Pr Azeddine Ibrahimi, directeur de Medbiotech, laboratoire de biotechnologie de la Faculté de médecine et de pharmacie de l’Université Mohammed V à Rabat, a publié sur Facebook ses recommandations quant aux restrictions anti-Covid, basées sur les résultats d’une étude menée par le laboratoire qu’il dirige, relative à la situation épidémiologique et génomique actuelle.
Si la première est “quasi-stable” selon le professeur, la situation génomique est quant à elle “inquiétante”. C’est pourquoi, il insiste sur la vigilance dans la prise de décisions “surtout que l’opération de vaccination n’est pas encore terminée et qu’elle est soumise au bon vouloir du marché international”.
Dans ce sens, il propose un calendrier étalé sur 3 mois, à travers lequel les autorités peuvent prendre des décisions d’allègement progressives tous les 10 du mois (date de reconduction de l’état d’urgence sanitaire), afin d'assurer "une sortie de crise en été, précisément pour Aïd al adha, avec le minimum de pertes humaines, sociales et économiques".
Restrictions anti-Covid: Pas de relâchement ni de renforcement pour l'instant
Pr Ibrahimi estime que la situation actuelle, d’un point de vue scientifique, ne permet pas d’alléger, d'ici le 10 avril, les restrictions anti-Covid, mais ne nécessite pas non plus de renforcement.
Cela dit, si les chiffres se stabilisent d’ici le 10 mai, le professeur suggère de procéder, après la fête de Aïd al fitr, à l'allègement de nombreuses restrictions, notamment au niveau des écoles puisque “les examens pourront avoir lieu en présentiel”.
“Il sera possible d’ouvrir les cafés et restaurants plus longtemps et d’autoriser les rassemblements limités à un nombre raisonnable”.
D’ici deux mois, soit le 10 juin, et après évaluation de la situation sanitaire il sera possible "d’augmenter le nombre de personnes autorisées à se rassembler dans les lieux publics et privés, de prolonger les horaires d’ouverture de cafés et restaurants, d’autoriser le retour des supporteurs dans les gradins et des spectateurs dans les salles de cinéma, ainsi que la reprise des célébrations de certaines occasions", poursuit-il.
Enfin, dès le 10 juillet, il ne restera plus qu’à "lever les dernières restrictions, autoriser la célébration de Aïd al adha et acceuillir les MRE", indique le professeur qui insiste, par ailleurs, sur le respect des gestes barrières et des restrictions en vigueur afin d'atteindre la sortie de crise escomptée.
En tous cas, Pr Ibrahimi estime que la situation génomique "inquiétante" ne permet pas de relâchement pour l'instant et nécessite une vigilance accrue, notamment à cause de la propagation du variant anglais sur le territoire marocain.
Situation génomique: Pr Ibrahimi fait le point
Le dispositif national de surveillance et de veille génomique du Sars-CoV2, mis en place par le ministère de la Santé, a permis la détection et la confirmation de la circulation du variant britannique et sa propagation dans sept régions du Royaume.
Pour Pr Ibrahimi, "malgré les difficultés pour déterminer le taux exact du variant britannique, tous les indicateurs montrent que nous avons dépassé les 15%", ce qui correspond à un "début de propagation exponentielle".
"Ce variant va dominer au Maroc en quelques semaines.
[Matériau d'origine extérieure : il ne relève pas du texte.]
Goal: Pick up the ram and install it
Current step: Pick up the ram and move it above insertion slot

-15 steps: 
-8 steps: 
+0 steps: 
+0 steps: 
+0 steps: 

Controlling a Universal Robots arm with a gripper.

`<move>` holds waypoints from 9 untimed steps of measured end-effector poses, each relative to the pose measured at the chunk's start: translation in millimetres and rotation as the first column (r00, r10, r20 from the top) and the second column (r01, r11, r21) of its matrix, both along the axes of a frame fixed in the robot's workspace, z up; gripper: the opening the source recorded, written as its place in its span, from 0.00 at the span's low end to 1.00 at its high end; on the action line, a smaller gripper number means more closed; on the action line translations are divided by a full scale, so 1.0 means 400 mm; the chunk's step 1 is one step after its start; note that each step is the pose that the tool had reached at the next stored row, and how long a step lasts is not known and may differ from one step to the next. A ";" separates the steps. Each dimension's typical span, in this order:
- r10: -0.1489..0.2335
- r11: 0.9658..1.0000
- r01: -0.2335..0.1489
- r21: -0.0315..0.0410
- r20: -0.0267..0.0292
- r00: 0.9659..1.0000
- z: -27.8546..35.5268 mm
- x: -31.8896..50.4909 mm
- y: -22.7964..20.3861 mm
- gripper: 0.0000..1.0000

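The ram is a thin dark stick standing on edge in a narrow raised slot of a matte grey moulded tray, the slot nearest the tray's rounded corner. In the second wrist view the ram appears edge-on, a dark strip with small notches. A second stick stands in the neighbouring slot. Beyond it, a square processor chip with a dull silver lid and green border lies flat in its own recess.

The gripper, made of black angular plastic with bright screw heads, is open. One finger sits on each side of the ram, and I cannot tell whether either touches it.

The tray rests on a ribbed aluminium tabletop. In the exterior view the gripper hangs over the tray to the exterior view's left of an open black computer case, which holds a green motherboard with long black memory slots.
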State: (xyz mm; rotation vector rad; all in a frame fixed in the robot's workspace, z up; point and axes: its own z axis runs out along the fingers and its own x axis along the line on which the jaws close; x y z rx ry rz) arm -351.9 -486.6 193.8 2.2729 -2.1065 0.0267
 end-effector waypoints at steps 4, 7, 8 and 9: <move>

Le plus dangereux c'est sa rapidité de propagation, ce qui peut conduire à une nouvelle pression sur le système de santé et à la poursuite de l'opération de vaccination sous pression", alerte le professeur qui annonce, par ailleurs, l'apparition de "25 mutations (et non variants) marocaines", expliquant que "la multiplication du virus conduit forcément à l’apparition de mutations locales produites spontanément en présence des conditions génétiques de leur développement".
"Ainsi et selon le site de référence d’analyses les données Gisaid, il est possible de catégoriser le variant apparu pour la première fois à Ouarzazate comme un variant génomique marocain à 100%, en attendant de déterminer ses caractéristiques biologiques".
Autrement dit, aucune donnée n'est encore disponible quant à la contagion ou encore l'impact sur la mortalité de ce variant, dont la présence n'a pas encore été confirmée par le ministère de la Santé.
Dans son communiqué daté du 4 avril, le ministère indique que "seul le variant britannique a été détecté et qu'aucun autre variant préoccupant (VOC) n'a été confirmé au Maroc".